● EXERCISE: A faithful transcription of all the data is required.

== SUPPLIED INFORMATION

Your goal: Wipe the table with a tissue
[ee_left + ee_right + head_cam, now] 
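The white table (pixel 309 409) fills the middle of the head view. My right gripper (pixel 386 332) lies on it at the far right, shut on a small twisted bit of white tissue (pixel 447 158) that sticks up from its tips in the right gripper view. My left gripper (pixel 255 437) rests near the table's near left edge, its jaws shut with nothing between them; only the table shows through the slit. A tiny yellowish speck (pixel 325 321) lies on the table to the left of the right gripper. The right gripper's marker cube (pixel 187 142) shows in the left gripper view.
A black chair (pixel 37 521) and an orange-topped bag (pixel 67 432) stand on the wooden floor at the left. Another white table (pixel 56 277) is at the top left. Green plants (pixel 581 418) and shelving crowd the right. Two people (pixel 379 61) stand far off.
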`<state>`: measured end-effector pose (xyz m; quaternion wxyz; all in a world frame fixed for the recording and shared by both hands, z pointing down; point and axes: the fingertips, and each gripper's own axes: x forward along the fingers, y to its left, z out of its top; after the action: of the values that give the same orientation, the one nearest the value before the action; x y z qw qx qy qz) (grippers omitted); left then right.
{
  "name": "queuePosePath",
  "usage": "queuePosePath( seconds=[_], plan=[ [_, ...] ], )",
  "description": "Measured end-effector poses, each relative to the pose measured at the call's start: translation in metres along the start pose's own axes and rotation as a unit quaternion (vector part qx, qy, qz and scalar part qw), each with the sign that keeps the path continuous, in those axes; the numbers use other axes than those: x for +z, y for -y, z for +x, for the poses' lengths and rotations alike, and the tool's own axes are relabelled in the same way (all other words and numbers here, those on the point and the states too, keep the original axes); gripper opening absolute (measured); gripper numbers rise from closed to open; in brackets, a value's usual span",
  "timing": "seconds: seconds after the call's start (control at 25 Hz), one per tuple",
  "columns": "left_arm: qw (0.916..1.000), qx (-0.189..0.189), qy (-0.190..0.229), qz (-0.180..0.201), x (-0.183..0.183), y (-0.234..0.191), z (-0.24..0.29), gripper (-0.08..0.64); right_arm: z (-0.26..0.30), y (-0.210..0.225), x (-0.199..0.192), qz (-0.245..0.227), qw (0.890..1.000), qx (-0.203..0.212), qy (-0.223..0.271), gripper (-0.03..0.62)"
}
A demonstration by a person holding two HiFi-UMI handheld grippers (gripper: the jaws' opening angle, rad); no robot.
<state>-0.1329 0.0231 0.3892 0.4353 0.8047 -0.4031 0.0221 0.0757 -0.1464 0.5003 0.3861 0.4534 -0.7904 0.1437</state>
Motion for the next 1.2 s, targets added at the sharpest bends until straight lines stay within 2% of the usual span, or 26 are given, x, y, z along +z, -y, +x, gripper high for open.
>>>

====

● EXERCISE ANSWER:
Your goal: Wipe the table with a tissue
[ee_left + ee_right + head_cam, now] 
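The white table (pixel 309 409) fills the middle of the head view. My right gripper (pixel 386 332) lies on it at the far right, shut on a small twisted bit of white tissue (pixel 447 158) that sticks up from its tips in the right gripper view. My left gripper (pixel 255 437) rests near the table's near left edge, its jaws shut with nothing between them; only the table shows through the slit. A tiny yellowish speck (pixel 325 321) lies on the table to the left of the right gripper. The right gripper's marker cube (pixel 187 142) shows in the left gripper view.
A black chair (pixel 37 521) and an orange-topped bag (pixel 67 432) stand on the wooden floor at the left. Another white table (pixel 56 277) is at the top left. Green plants (pixel 581 418) and shelving crowd the right. Two people (pixel 379 61) stand far off.
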`<state>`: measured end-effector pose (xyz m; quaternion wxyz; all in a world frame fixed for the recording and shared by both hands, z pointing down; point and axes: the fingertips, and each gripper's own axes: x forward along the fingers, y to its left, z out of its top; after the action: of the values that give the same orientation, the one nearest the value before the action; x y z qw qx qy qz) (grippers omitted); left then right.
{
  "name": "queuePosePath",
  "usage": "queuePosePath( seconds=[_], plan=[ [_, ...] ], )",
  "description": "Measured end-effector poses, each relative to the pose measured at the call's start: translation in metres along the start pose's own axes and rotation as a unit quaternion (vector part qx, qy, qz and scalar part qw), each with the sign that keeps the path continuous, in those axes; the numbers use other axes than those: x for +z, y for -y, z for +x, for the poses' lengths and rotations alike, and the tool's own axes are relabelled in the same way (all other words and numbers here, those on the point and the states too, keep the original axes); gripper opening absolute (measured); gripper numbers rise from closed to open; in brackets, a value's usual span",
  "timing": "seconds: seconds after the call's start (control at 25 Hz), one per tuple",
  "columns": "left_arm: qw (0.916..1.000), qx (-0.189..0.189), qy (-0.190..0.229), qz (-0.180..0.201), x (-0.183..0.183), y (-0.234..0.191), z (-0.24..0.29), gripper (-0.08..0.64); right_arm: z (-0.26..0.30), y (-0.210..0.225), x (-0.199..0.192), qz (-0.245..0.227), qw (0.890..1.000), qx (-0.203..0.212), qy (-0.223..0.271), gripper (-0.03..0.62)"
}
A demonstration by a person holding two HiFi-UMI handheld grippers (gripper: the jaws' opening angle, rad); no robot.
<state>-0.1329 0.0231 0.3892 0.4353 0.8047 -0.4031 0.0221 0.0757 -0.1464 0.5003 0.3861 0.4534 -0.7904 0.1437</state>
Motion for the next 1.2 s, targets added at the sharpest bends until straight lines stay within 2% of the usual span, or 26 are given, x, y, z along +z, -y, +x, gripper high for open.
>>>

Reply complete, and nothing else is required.